As an adult, I find more ease in managing tasks that once felt overwhelming when I was a teenager. My requests are legitimized by my age, and there's a sense of pride in knowing that I will be treated with respect when I reach out. I appreciate that I can pick up the phone and know that I will be greeted with common courtesy. A nagging sense of doubt and self-criticism still surfaces when the call doesn’t go as planned. Maybe I didn’t learn it the right way because no one taught me to be effective and graceful on the phone. Maybe my accent came out too noticeable, maybe I could’ve been more articulate, more confident, the way someone born and raised here would be. 

The paradox of hopelessness and persistence continues to permeate my reality. I have learned to be resourceful and that I can do anything that I set my mind to. But now and then, it’s easy to feel defeated. As an adolescent immigrant from a low-income background, first-gen student and corporate professional, and a woman of color, I face barriers in my career, higher education, and upward economic mobility. Perhaps things would’ve been easier had I received more resources, guidance, knowledge, or simply exposure to the possibilities and experiences of the other side growing up. In reality, sheer will is not always enough to get one through. Yet I don’t have any other option but to keep on moving.

My experiences have fostered a tendency toward perfectionism and anxiety. I feel pressure to maintain order and avoid mistakes, as each misstep feels consequential, leaving me with a sense of isolation. And I will have to face the consequences alone. 

I have been reading extensively about trauma, healing, and mental health. I’m learning to let myself lie down and feel depressive emotions and know them for what they are instead of fighting through them, which is really a luxury.  In the past, I often lacked the vocabulary for my struggles or felt compelled to push through because I couldn’t afford to rest. I’m learning to reframe my mindset to not spiral into defeat so quickly or beat myself up too much when I make a misstep. I’m learning to allow myself to take breaks and enjoy life’s moments without guilt. Social activities with friends are not indulgences; they are essential for connection and well-being.

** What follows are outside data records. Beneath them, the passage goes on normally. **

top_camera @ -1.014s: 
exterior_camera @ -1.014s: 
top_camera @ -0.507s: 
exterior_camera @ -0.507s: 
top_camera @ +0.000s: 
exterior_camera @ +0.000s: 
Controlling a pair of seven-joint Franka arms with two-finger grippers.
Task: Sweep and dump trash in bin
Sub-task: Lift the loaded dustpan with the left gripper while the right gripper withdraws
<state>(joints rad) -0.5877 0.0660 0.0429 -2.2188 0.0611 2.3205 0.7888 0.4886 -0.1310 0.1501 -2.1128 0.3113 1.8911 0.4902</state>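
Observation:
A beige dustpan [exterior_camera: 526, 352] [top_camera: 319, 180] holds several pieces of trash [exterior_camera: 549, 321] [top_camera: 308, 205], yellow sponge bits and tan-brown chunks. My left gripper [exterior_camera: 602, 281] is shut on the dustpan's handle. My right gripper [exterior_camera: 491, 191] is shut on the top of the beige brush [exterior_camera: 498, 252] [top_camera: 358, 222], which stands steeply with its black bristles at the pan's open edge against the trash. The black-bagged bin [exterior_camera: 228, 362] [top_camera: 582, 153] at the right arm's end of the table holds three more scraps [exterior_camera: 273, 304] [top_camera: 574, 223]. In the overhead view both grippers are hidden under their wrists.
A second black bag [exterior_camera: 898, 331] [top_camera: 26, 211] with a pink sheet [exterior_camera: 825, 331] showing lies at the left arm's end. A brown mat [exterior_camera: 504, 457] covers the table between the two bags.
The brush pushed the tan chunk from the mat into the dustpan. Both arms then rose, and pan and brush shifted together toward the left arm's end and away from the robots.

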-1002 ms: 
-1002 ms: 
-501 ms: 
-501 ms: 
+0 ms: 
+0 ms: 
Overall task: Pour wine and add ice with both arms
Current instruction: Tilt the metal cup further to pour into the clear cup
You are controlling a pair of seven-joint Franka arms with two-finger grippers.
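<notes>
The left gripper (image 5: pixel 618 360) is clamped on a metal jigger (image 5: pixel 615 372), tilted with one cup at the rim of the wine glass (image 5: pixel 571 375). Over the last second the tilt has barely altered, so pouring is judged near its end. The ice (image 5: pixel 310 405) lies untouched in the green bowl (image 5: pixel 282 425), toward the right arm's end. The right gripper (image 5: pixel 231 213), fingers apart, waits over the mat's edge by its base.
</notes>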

I’m learning to not be an island. I make an effort to call my mom once a week and stay in touch with the friends I have made. I appreciate the emotional support that was lacking in my earlier years and feel grateful for the connections I have built.

Sharing my story about my vulnerable years feels daunting, but I hope it resonates with others in similar situations. I want to convey that there is a way forward, and you are not alone. While the specifics of my experience might be unique, my story is one thread in the broader tapestry of the immigrant experience. My hope is that the collective will encourage understanding and empathy among readers and inspire others to share their journeys. If just one person feels less alone after reading, the platform is a success.

***

When I think about my teenage years, I sometimes wish I could go back in time. If I could go back in time to my younger self, if I could go back to her first day of school in a new country, to the times when she sat alone in her room with no one to talk to but journal, to the nights when she cried into a pillow, I would give her a big hug. I would tell her that everything would turn out all right.


Emma Dinh is the founder of the Straddler Collective. She currently lives in Brooklyn.